QStabilizerHybrid is classically efficient for the gate set “Clifford+RZ,” (or “Clifford+T,”) except for measurement, since v8.12. The entire unitary portion of circuit simulation, before measurement, has a polynomial-complexity simulation algorithm, in space and time requirements. If measuring across the full width of the simulator, or sampling, measurement (alone) scales exponentially in space requirements proportional to (less than or up to) the number of non-Clifford RZ (or T) gates, and exponentially in time requirements proportional to base logical qubit count in the simulator instance.

No special considerations are necessary to engage this simulation mode: simply restrict your gate set to Clifford+RZ, when using any simulator that properly includes the QStabilizerHybrid layer, such as the default optimal simulator stack.

Output Unitary Clifford+RZ Simulation For Quantum Hardware

It is theoretically possible to use the Clifford+RZ improvements of v8.12 to compile for hardware. (QUnit cannot be used over QStabilizerHybrid, for this.)

Since v8.13, it is now possible to pipe any output QStabilizerHybrid state to an output stream with the << operator, (not while using QUnit). (In PyQrack, with class method QrackSimulator.file_to_qiskit_circuit(filename), we perform the algorithm that follows, to produce a Qiskit circuit.) The files have the following format, by line:

[Logical qubit count]

[Stabilizer qubit count, including ancillae]
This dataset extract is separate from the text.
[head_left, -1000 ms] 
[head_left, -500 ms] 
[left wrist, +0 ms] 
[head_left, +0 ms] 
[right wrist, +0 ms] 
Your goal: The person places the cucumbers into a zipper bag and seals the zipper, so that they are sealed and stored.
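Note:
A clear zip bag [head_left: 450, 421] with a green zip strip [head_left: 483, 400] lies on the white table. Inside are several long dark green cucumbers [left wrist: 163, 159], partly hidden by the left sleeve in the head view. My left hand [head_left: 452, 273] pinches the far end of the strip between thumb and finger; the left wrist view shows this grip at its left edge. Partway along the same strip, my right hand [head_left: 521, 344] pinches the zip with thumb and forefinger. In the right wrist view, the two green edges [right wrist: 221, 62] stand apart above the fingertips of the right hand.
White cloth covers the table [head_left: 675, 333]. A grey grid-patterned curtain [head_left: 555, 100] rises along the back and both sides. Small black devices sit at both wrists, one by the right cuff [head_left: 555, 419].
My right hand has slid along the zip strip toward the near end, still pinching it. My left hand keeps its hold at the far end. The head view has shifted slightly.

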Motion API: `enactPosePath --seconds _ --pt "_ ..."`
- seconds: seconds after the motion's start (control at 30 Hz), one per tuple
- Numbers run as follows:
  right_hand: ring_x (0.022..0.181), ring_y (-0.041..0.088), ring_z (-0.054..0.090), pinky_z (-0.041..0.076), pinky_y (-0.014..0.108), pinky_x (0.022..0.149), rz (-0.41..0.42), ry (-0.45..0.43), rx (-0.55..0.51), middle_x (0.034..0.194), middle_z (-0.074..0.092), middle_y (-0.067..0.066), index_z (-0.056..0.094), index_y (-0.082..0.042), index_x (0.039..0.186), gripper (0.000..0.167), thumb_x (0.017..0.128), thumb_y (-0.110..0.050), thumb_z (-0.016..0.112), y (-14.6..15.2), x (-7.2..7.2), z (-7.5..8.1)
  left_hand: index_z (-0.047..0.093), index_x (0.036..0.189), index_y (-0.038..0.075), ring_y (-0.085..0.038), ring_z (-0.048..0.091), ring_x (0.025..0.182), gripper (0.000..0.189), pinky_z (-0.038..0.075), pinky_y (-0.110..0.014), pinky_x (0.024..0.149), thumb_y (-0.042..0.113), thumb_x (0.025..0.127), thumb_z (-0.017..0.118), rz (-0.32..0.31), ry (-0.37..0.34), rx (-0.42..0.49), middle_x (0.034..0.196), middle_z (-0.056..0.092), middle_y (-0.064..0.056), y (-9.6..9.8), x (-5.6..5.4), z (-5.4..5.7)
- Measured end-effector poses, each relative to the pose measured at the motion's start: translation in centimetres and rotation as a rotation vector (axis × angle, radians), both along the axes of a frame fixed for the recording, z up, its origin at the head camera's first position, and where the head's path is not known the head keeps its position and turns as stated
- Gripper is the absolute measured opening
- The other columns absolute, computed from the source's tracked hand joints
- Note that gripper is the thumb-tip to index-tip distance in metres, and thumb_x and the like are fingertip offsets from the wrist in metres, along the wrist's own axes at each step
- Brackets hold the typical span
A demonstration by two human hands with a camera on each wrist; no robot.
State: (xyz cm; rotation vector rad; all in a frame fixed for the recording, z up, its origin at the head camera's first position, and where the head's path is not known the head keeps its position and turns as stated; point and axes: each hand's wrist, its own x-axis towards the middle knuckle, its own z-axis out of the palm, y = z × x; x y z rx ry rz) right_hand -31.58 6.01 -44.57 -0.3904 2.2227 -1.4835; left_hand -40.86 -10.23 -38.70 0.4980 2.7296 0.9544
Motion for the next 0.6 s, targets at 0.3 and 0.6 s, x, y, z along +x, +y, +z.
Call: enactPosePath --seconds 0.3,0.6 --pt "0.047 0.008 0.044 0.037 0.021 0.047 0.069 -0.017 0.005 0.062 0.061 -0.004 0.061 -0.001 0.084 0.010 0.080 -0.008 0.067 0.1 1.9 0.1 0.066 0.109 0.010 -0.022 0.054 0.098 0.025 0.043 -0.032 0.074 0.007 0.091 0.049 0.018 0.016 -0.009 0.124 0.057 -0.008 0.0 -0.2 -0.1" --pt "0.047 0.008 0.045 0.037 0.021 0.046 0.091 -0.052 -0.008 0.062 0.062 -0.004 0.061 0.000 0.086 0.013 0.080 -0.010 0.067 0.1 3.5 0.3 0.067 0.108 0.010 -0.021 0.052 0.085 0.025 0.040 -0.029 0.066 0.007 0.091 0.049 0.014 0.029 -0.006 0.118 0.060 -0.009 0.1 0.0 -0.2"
[Stabilizer x/z/r generators, one row per line, “tableau” format, repeated for logical qubit count of rows x2]

[Per-qubit MPS buffers, 2x2 complex matrices, row-major order, one matrix per line, repeated for stabilizer qubit count of rows]

For example:

3

3

1 1 0 0 1 0 2

0 1 0 1 0 0 0

0 0 0 0 0 1 0

0 0 0 1 0 1 2

0 0 0 1 1 0 0

1 1 1 0 1 0 0

(1,0) (0,0) (0,0) (1,0)

(1,0) (0,0) (0,0) (1,0)

(0,0) (0.707107,-0.707107) (0,1) (0,0)

is a valid file, with 0 ancillae. It is theoretically relatively easy to prepare this result of unitary circuit simulation on a quantum hardware device: first prepare the stabilizer state, (with purely Clifford gates,) then apply the (potentially non-Clifford) 2x2 matrices over the same sequential qubit index order. This can represent a universal quantum state of the logical qubits.

QInterface now has a method void SetStabilizerHardwareEncoded(bool). The default value of this setting is false, which causes ancilla “magic state” qubit “channels” to be encoded depending on post-selection. If this setting is false, hardware decoding depends on the ancilla qubits all measuring as |0>, for the correct overall state preparation. However, if this setting is true, then every other ancilla qubit (starting with the second-occurring ancilla) is an “open channel” that starts out coding an identity gate, (or “no operation,”) but can be re-encoded to avoid the post-selection requirement. To do so, after preparing the state as described in the file, perform H gate on all auxiliary, identity-encoding ancilla channels, act CZ from each “coding” ancilla to its “identity” partner, then act H again on the auxiliary, identity-encoding ancilla. Now, terminal measurement can occur without post-selection, and all logical qubits are deterministically in the intended state, in the ideal.

It might be helpful to look at Qiskit’s Clifford <https://qiskit.org/documentation/stubs/qiskit.quantum_info.Clifford.html>_ and Clifford.to_circuit() <https://qiskit.org/documentation/stubs/qiskit.quantum_info.Clifford.to_circuit.html#qiskit.quantum_info.Clifford.to_circuit>_ to convert this stabilizer state representation to a state preparation circuit.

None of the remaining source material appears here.